C’est avec Following, un premier long en noir et blanc, au micro-budget, que Christopher Nolan s’est fait remarquer en 1999. Il était notamment sélectionné au Festival de Dinard.
La première fois qu’on a entendu parler de Christopher Nolan, c’était au Festival du Film Britannique de Dinard en 1999. Un ovni en noir et blanc, qui dépassait à peine les 60 minutes réglementaires pour être qualifié de long métrage, concentrait toutes les attentions. Following, le suiveur était le titre de ce néo-polar aux influences multiples mais avec ce je-ne-sais-quoi de très original. L’histoire est celle d’un apprenti écrivain qui décide de suivre des gens dans la rue afin d’y puiser une source d’inspiration pour ses romans. Il s’est fixé une règle : ne jamais suivre la même personne. Un jour, il est intrigué par un homme au comportement atypique et ne peut s’empêcher de le traquer.

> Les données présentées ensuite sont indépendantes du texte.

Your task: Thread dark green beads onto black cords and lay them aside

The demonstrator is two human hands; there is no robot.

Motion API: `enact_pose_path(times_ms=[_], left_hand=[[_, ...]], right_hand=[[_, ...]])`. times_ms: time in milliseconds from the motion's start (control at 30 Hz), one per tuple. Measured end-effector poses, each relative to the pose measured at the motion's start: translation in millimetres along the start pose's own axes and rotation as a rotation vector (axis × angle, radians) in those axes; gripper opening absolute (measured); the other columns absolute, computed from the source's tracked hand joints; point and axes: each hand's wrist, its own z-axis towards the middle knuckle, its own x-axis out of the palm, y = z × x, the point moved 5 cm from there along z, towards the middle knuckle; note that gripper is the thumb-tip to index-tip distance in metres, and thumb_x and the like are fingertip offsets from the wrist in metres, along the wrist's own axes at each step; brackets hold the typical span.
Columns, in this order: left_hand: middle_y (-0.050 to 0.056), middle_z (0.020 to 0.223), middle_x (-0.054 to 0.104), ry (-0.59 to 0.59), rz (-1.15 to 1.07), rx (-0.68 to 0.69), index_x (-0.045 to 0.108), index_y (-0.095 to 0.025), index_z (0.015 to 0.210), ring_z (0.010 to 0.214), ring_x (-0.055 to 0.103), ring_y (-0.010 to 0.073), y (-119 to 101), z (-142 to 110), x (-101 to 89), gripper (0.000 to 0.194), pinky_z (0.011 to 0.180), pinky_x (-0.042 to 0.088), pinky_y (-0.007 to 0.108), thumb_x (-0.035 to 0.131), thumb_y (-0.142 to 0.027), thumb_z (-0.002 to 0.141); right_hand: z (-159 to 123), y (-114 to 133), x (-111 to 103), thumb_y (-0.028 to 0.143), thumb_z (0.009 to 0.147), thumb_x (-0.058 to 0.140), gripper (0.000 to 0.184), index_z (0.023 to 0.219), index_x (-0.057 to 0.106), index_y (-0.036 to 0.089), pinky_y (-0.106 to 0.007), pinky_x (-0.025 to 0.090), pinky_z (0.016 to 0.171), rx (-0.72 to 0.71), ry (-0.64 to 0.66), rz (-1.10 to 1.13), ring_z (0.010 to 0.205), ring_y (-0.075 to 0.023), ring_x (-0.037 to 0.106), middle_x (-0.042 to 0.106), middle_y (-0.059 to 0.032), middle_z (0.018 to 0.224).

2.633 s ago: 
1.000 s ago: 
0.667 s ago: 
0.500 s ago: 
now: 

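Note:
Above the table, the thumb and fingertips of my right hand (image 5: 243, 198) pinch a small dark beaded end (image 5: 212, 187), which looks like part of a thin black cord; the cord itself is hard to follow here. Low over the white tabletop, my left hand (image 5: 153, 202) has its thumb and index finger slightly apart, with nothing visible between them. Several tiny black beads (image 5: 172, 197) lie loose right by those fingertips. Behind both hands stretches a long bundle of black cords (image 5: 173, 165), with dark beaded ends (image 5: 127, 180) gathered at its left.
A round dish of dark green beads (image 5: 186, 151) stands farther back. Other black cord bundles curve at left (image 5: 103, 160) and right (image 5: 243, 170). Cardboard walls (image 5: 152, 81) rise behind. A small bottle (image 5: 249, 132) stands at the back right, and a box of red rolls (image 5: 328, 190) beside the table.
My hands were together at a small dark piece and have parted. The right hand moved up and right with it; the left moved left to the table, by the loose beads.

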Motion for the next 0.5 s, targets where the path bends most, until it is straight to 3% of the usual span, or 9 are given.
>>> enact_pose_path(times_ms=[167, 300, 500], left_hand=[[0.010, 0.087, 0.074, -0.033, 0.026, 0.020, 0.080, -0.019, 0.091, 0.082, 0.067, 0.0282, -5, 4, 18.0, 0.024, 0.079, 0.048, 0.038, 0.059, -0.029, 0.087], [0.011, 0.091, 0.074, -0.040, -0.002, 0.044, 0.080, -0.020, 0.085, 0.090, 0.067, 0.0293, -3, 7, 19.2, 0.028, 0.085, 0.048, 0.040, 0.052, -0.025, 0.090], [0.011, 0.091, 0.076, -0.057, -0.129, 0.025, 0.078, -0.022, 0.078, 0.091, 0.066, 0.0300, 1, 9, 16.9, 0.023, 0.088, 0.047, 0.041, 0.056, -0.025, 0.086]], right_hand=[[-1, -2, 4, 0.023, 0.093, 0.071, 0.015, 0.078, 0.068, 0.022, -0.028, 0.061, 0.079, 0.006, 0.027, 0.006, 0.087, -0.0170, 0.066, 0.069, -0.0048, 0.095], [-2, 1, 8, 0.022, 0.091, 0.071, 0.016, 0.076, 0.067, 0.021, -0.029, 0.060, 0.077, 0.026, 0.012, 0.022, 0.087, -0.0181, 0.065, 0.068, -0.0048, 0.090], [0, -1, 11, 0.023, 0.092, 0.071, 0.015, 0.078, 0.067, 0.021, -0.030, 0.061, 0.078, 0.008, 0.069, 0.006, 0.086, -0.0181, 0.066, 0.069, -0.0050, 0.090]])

Il s’agit de Cobb, un cambrioleur pour le moins spécial. Le piège va se refermer sur lui. Film noir dans la plus grande tradition du genre, Following est aussi une vision très contemporaine de l’anonymat des grandes villes. Il y a aussi dans ce film un élément qui deviendra la marque de fabrique du cinéaste : le jeu sur la chronologie. C’est en effet, en même temps, que l’on suit le début, le milieu et la fin de ce thriller psychologique. Beaucoup d’éléments de Following se retrouveront dans Inception. Bref, on ne peut être qu’impressionné par ses débuts. Surtout quand on entre dans les coulisses de leur création.
Petit film entre amis
L’autre rumeur qui court dans les rues de Dinard, c’est que ce jeune réalisateur a fait le film pour trois fois rien – à peine 6000 $. A l’époque, les films indépendants aux micro-budgets ne sont pas rares. La presse a déjà porté aux nues Roberto Rodriguez et son El Mariachi tourné en devenant cobaye pour des laboratoires pharmaceutiques ou Kevin Smith et son Clerks financé grâce à la vente de la collection de comic-books du réalisateur. Following vient donc se classer dans la catégorie des petits chefs d’œuvres fauchés. En 1996, Christopher Nolan a néanmoins une méthode moins radicale que ses compatriotes mexicains et américains. Il travaille la semaine – dans une boite qui réalise des vidéos d’entreprise- pour gagner de quoi acheter la pellicule et tourne le week-end. C’est d’ailleurs pour masquer son budget XXS qu’il a opté pour le noir et blanc afin de donner un côté esthétisant à son film pour pas cher. A ce rythme, il lui a fallu un an pour finir son film. Les scènes sont ultra répétées afin de ne faire qu’une prise – deux grands maximum-, les acteurs sont des copains qui viennent avec leurs propres vêtements et les décors sont des appartements des membres de la famille. Sa mère régale en sandwiches toute l’équipe. Emma Thomas, sa future femme, rencontrée sur les bancs de la fac, assure la production du film et paye le loyer en travaillant chez Working Title comme assistante de production.
Une copie, des espoirs
Le couple se met alors en quête d’un distributeur. Une seule solution pour cela : montrer le film en festival. Sundance, Mecque des cinéastes indépendants, rejette le film. Patatras, voilà leurs plans qui s’effondrent ! De démarchage en démarchage, ils finissent par décrocher un ticket pour San Francisco en avril 1998. Problème : il faut tirer une copie dont le coût prohibitif est de 6000 $ ! Car si le film a été tourné en 16mm, le montage a été fait sur bandes. Tout le monde se cotise. La copie est tirée à Londres et c’est finalement l’acteur principal, Jeremy Theobald, qui l’emporte dans sa valise, la veille de la projection. C’est en présence du public que Christopher Nolan assiste à la première projection de son film, sans avoir eu le temps de vérifier la copie ! L’accueil n’est pas dithyrambique. Variety regrette le manque de profondeur des personnages et aurait aimé quelque chose de plus « punchy ». Mais les premiers contacts avec les professionnels se nouent. Et les festivals s’enchaînent : Rotterdam, où il décroche le Tigre d'or, Toronto, Slamdance…
En attendant, Christopher Nolan a adapté une idée de son frère, Jonathan, dont celui-ci tirera la nouvelle, Memento Mori. En juillet 1997, Aaron Ryder de Newmarket Films a flashé sur le scénario. Quand Following est sélectionné au Festival de Dinard en octobre 1999, Christopher Nolan vient tout juste de terminer le tournage de Memento. Loin des côtes françaises, il démarre le montage de ce film au budget de… 4M$. C’est son frère, Jonathan, qui répond aux questions des journalistes et reçoit le Hitchcock d’argent que le jury présidé par Jane Birkin vient de décerner au film. Following sort dans la foulée. La destinée de Christopher Nolan est scellée.